* [Problem statement]:
Exactly as written, return every line of the data below.

BEGIN Available data

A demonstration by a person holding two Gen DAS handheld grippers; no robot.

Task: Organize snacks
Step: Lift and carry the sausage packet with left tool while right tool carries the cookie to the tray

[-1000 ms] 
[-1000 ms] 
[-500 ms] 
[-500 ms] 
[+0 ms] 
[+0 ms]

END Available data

* [Your solution]:
A demonstration by a person holding two Gen DAS handheld grippers; no robot.

Task: Organize snacks
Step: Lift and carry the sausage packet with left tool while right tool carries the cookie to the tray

[-1000 ms] 
[-1000 ms] 
[-500 ms] 
[-500 ms] 
[+0 ms] 
[+0 ms]

This answer requires nothing else.